Opinion: The disgraceful campaign against the Salvation Army

By Rich Lowry

Damaging photos of Pete Buttigieg have surfaced — ringing a bell for the Salvation Army.

The images of the South Bend mayor and Democratic presidential candidate participating in the Red Kettle Ring Off, a friendly competition between officials from South Bend and nearby Mishawaka over who can raise more for the Salvation Army during a day of bell-ringing, date from 2017.

The gay publication Out reported them as if it had broken a major, or at least a noteworthy, story. “Pete Buttigieg Volunteered for the Homophobic Salvation Army,” read the headline. The piece noted, accusingly, that it’s “something he’s apparently been doing for years. He also held a mayoral event at a Salvation Army center in South Bend (Indiana) last year.”

If you think that volunteering for an organization raising funds to provide food and housing, among many other services, for the needy is an inherently praiseworthy act, you haven’t been following the woke left-wing activists cutting a swath through American culture.

Any institution, no matter how storied or how generous, is subject to a punitive campaign of social ostracism that is often highly effective. In today’s environment, what seems preposterous one moment is inevitable the next, and after one target is ground into submission, another is quickly found.

The Salvation Army would seem a bridge too far. Its red kettles are iconic, as much a part of Christmas as Rudolph the Red-Nosed Reindeer or “Miracle on 34th Street.” During the heavily commercial Christmas season, the red kettles are a token of charity and fellow feeling. It takes a perverse worldview not to have fond feelings about this tradition, which is spectacularly successful on its own terms, raising almost $150 million a year.
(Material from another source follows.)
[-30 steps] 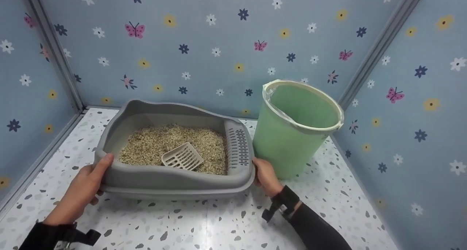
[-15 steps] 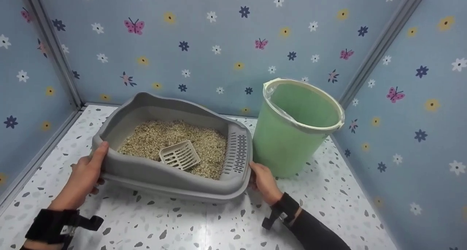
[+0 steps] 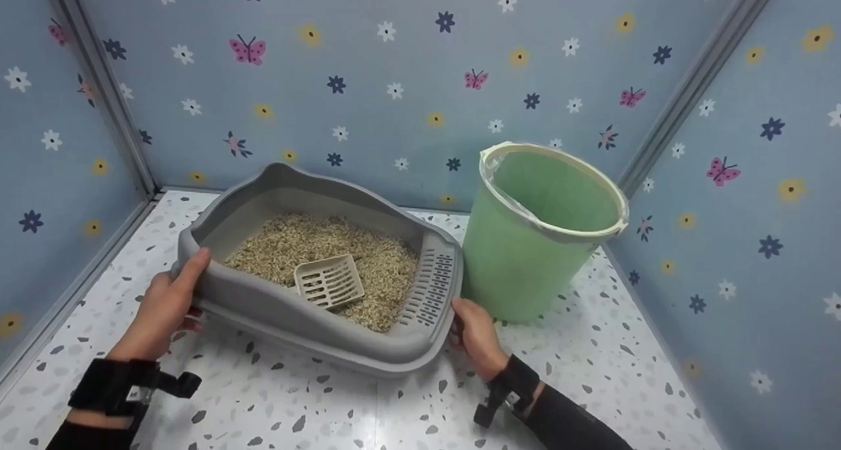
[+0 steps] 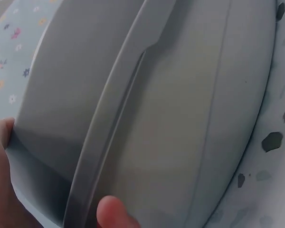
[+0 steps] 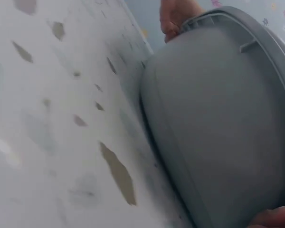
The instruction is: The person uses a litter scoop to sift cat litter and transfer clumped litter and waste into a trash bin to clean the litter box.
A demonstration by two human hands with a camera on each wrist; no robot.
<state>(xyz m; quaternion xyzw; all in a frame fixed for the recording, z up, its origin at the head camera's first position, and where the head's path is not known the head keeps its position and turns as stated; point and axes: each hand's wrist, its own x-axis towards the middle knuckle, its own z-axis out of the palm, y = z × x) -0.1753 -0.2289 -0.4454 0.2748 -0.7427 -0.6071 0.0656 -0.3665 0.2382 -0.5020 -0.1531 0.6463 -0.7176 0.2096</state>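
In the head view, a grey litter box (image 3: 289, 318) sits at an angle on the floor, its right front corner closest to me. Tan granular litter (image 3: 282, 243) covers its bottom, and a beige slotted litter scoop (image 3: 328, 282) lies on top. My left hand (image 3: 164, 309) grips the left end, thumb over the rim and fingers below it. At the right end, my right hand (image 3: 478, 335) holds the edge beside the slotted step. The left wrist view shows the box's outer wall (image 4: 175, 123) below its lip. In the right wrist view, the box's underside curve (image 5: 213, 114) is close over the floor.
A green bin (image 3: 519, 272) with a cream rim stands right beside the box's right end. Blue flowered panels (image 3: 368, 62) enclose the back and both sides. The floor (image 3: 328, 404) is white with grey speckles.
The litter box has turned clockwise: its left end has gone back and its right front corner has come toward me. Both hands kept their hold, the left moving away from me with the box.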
But the commissars of political correctness aren’t amused, and don’t let sentimentality interfere with their dictates.

They’ve already accomplished what would a few years ago have been considered impossible — bullying the explicitly Christian restaurant chain Chick-fil-A out of its donations to the Salvation Army. The army is now so radioactive that the pop singer Ellie Goulding threatened to cancel a halftime performance at the Dallas Cowboys game on Thanksgiving, kicking off the red kettle campaign, over the group’s alleged anti-gay bigotry.

The first thing to know about the Salvation Army is that it is a church, founded by the Methodist preacher William Booth. He started his Salvation Army, with military ranks for its clergy, to reach the hungry and the needy through service. With more than 1.5 million members and a presence in roughly 130 countries, it is a spectacular example of, as Billy Graham once put it, “Christianity in action.”

As such, it obviously reflects Christian morality. “Soldiers, the core group among members,” one religious writer explained, “take covenant vows that cover doctrine, loyalty, willingness to evangelize and help the needy, and clean living (no alcohol, drugs, gambling, pornography or profanity).” The army’s position that marriage should be between a man and a woman isn’t an exotic invention, but standard Christian teaching.

The idea that the Salvation Army has an anti-gay animus stems largely from its opposition to anti-discrimination laws that it worried would impinge on its conscience rights, and criticism over its policies regarding transgender people (especially the practice of some places of assigning people to male or female facilities depending on their gender at birth). The organization has made clear again and again, though, that its services are available to all.

Commenting on the scandalous Buttigieg bell-ringing images, the press secretary for the left-wing Alliance for Justice opined, “I know the photos are two years old, but still, I can’t help but wonder if Mayor Pete just looks at what LGBTQ activists have been working on for years and then chooses to spite it.” Or perhaps he was rational and broad-minded enough to appreciate the massive good done by one of the most admirable institutions in the country.